▶ _Exercise objective_:
Below is a block of entries; repeat exactly the lines starting at the line that contains "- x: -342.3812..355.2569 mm" and ending at the line that contains "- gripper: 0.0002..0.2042", both included.

Data extracted from a collection:

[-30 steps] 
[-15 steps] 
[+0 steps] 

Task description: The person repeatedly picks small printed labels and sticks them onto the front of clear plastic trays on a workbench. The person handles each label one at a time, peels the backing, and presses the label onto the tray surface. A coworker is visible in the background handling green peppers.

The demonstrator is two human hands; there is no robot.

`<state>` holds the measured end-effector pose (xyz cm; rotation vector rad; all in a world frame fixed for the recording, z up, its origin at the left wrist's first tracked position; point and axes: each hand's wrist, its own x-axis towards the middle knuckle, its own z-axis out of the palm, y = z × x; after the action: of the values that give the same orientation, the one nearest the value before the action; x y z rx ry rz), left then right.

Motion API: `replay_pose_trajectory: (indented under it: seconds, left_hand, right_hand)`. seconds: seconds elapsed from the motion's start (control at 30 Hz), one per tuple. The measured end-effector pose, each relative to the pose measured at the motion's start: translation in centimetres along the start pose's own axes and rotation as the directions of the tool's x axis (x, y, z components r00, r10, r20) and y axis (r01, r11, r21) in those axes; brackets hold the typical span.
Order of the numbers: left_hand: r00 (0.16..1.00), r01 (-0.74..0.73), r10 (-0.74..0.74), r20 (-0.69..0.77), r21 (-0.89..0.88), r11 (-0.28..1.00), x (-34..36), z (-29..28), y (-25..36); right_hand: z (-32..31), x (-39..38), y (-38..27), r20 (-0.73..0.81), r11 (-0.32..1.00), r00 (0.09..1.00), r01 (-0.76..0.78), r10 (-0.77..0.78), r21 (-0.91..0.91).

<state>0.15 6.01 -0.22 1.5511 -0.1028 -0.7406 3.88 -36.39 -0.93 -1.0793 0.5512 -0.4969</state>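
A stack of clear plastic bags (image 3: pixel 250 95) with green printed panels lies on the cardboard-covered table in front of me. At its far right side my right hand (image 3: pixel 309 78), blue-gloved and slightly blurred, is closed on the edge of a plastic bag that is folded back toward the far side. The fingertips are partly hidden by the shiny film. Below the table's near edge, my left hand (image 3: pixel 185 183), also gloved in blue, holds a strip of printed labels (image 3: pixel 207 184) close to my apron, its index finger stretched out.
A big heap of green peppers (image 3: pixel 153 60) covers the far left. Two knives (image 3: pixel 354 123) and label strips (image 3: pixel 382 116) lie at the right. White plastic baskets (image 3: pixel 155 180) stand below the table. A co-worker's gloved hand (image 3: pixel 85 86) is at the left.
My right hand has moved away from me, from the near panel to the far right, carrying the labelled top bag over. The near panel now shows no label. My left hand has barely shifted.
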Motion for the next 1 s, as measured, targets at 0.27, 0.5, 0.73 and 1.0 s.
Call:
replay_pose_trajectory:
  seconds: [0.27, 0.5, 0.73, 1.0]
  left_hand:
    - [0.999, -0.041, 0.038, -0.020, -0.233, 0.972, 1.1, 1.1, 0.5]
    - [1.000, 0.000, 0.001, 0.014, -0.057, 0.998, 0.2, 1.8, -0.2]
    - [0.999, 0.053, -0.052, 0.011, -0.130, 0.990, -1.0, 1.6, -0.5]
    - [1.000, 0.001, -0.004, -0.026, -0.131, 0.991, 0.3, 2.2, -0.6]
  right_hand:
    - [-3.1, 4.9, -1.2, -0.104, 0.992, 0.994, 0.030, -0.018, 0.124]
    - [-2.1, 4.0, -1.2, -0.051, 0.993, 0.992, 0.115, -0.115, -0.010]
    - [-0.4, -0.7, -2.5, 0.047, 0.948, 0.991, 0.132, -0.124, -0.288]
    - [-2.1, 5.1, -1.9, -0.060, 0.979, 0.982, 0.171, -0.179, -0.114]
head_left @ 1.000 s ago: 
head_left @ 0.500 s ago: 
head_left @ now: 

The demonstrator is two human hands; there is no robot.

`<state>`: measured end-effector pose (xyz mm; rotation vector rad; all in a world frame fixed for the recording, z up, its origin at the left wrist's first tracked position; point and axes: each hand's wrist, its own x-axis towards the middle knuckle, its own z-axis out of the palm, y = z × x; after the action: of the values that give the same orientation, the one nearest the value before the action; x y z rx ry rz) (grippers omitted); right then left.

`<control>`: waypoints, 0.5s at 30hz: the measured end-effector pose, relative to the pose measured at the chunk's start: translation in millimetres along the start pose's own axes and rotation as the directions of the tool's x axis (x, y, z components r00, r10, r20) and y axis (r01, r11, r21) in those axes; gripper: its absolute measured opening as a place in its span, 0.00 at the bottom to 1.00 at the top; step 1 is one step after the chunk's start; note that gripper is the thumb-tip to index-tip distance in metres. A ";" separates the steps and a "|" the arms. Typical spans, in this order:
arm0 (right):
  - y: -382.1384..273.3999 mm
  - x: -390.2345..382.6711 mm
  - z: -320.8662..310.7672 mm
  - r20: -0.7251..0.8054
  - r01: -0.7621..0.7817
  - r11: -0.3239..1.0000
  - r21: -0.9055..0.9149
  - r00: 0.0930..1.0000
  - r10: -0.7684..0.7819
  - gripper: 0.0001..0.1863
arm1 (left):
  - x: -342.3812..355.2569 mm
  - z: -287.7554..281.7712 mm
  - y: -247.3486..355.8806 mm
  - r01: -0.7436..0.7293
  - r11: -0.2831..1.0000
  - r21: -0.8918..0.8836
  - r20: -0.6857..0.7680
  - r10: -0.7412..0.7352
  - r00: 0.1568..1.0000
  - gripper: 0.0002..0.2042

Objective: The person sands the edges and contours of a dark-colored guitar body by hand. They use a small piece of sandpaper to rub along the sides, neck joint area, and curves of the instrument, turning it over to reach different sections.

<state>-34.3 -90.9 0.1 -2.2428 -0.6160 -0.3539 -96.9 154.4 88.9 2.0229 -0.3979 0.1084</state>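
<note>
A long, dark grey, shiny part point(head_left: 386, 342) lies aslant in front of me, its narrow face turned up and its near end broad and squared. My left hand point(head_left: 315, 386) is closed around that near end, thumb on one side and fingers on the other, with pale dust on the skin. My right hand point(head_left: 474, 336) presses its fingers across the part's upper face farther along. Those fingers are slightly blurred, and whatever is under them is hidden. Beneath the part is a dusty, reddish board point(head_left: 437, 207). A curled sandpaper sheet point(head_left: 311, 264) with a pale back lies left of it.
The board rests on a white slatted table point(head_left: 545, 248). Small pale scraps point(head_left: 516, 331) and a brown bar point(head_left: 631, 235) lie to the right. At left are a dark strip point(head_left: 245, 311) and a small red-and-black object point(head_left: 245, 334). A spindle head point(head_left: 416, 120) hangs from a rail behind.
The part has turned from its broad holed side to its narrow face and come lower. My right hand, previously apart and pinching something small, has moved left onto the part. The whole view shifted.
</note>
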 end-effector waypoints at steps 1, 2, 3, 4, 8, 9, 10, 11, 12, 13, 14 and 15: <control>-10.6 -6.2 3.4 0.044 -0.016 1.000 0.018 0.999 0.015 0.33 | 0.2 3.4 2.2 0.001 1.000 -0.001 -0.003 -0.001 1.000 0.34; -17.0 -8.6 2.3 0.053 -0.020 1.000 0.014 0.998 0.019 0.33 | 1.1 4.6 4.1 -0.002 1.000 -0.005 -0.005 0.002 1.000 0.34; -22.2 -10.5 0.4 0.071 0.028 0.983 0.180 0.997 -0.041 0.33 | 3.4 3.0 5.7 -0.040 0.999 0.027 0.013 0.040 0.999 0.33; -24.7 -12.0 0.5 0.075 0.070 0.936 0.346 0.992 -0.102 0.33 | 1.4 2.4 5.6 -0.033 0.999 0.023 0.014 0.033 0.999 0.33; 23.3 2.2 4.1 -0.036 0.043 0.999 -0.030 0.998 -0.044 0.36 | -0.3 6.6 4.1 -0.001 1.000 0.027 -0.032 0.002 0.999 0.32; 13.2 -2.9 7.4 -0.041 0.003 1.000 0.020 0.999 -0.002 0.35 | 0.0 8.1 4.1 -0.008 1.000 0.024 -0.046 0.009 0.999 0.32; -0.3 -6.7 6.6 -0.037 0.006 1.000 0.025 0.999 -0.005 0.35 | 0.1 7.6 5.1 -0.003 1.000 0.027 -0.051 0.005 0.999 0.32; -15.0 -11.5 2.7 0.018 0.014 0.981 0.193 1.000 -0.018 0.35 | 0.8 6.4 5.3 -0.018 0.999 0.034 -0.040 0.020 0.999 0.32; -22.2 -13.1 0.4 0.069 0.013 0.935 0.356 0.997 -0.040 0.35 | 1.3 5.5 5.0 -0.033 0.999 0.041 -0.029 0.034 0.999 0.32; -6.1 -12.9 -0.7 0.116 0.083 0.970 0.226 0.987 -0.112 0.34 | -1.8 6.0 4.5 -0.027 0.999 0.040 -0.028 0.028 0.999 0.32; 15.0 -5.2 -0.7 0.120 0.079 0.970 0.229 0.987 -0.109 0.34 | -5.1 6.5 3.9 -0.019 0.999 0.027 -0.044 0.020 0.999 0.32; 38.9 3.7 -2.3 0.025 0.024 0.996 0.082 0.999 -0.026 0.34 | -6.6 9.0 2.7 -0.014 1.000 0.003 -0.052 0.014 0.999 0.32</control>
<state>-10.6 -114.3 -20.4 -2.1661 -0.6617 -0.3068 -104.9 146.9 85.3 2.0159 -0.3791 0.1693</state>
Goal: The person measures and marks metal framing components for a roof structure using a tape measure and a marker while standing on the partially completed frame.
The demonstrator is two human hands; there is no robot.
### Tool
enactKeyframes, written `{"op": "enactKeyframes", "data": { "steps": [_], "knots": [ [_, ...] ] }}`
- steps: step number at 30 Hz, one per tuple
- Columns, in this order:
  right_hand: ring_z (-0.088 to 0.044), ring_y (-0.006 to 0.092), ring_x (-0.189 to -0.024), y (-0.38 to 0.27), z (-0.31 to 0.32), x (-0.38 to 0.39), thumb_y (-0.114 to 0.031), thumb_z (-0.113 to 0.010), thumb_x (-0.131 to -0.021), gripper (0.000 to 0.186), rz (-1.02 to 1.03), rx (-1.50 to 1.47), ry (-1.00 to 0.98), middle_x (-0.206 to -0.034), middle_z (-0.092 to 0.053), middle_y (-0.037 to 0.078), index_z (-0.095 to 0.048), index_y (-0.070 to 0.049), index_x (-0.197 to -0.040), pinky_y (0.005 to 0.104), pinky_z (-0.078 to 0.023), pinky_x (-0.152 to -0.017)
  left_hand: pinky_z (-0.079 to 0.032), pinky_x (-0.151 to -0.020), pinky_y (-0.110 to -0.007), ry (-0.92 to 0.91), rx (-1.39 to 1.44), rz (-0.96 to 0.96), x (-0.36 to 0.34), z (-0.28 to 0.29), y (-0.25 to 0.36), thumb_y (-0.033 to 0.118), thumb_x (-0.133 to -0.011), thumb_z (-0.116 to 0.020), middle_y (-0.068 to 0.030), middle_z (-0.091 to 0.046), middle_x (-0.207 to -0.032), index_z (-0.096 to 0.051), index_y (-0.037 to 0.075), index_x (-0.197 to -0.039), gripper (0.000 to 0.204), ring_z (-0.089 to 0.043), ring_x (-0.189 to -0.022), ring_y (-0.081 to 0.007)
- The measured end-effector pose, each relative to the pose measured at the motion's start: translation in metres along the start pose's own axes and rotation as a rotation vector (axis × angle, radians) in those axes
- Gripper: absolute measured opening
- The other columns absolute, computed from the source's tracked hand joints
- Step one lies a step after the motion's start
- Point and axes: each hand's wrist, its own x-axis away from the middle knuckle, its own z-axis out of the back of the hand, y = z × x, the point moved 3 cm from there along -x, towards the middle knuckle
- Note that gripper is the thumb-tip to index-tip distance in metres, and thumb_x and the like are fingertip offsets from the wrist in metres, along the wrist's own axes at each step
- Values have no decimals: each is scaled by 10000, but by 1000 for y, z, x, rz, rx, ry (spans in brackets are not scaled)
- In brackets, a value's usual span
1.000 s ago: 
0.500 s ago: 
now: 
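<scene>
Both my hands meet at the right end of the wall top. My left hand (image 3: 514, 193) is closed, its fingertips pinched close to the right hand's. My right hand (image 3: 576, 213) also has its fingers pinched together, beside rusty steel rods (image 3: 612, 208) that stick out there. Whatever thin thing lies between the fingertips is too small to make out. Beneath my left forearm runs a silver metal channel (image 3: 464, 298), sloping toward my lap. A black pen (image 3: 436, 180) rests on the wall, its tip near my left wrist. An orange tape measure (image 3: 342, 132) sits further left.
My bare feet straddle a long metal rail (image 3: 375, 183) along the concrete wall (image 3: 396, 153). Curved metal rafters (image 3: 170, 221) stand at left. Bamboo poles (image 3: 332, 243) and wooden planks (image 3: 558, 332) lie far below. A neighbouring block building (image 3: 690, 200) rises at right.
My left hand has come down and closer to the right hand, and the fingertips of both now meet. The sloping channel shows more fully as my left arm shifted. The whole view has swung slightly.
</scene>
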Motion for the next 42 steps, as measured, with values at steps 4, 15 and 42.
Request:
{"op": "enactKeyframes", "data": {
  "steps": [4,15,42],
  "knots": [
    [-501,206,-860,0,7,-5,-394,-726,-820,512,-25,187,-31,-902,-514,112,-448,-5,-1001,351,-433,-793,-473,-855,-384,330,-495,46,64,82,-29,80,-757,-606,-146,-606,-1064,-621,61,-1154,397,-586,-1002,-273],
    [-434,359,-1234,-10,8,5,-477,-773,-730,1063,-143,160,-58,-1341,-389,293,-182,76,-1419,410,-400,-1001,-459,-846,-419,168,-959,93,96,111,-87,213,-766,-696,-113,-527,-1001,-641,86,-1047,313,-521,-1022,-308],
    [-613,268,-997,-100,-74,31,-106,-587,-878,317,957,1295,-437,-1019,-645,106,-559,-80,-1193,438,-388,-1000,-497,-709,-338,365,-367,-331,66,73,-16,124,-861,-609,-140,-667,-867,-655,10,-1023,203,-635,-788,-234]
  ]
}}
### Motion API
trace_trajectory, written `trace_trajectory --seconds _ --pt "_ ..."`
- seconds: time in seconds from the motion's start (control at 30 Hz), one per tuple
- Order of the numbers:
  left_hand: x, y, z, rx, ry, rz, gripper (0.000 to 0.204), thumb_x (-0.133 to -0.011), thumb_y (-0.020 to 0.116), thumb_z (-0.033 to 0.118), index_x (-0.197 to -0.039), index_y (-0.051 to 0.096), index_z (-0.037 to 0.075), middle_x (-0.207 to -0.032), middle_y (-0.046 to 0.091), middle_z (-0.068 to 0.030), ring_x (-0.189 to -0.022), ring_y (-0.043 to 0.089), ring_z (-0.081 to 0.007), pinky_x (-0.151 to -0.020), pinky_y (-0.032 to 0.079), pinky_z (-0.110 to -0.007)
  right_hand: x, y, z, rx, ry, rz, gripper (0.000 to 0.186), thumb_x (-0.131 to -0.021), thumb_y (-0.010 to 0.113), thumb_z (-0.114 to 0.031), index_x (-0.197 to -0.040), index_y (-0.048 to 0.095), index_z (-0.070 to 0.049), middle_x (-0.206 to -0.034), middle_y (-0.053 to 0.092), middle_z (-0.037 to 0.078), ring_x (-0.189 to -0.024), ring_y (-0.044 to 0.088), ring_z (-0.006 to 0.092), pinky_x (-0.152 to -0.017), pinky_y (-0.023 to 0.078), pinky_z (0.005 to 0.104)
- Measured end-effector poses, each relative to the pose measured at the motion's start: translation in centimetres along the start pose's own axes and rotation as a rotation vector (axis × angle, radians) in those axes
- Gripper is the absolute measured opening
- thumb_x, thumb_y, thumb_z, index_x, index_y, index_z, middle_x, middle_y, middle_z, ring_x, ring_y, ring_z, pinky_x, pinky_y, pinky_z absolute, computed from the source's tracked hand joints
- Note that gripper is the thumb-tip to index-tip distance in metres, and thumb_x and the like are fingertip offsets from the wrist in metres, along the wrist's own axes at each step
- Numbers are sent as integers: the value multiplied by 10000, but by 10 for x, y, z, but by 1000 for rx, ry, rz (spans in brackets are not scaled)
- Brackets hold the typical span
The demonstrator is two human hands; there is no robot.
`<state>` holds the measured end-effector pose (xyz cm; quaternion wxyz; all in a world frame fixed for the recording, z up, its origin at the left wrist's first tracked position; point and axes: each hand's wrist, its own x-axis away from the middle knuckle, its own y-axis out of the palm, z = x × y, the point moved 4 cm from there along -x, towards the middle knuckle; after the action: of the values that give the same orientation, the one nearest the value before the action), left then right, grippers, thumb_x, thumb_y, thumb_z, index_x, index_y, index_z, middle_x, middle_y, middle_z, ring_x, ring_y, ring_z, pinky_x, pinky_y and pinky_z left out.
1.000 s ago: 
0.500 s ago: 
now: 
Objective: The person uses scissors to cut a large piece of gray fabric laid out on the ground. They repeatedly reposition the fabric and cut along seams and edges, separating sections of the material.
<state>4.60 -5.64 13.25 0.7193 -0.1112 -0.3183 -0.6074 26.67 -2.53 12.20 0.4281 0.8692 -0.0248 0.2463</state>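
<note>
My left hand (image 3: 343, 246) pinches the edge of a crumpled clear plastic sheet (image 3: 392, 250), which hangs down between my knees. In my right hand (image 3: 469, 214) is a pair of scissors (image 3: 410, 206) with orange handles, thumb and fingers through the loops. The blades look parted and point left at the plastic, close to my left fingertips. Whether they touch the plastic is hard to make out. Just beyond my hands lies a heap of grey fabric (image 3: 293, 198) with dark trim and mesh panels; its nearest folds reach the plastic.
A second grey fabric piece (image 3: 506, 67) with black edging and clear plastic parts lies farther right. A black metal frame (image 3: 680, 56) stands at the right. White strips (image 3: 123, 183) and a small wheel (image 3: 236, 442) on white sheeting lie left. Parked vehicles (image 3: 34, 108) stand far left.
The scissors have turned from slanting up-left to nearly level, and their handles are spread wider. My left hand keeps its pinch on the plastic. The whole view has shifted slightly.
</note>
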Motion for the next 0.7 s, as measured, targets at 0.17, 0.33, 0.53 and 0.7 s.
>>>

▶ _Exercise answer_:
  - x: -342.3812..355.2569 mm
  - z: -287.7554..281.7712 mm
  - y: -247.3486..355.8806 mm
  - r01: -0.7436..0.7293
  - r11: -0.2831..1.0000
  - r21: -0.8918..0.8836
  - r20: -0.6857..0.7680
  - r10: -0.7412..0.7352
  - r00: 0.1568..1.0000
  - gripper: 0.0002..0.2042

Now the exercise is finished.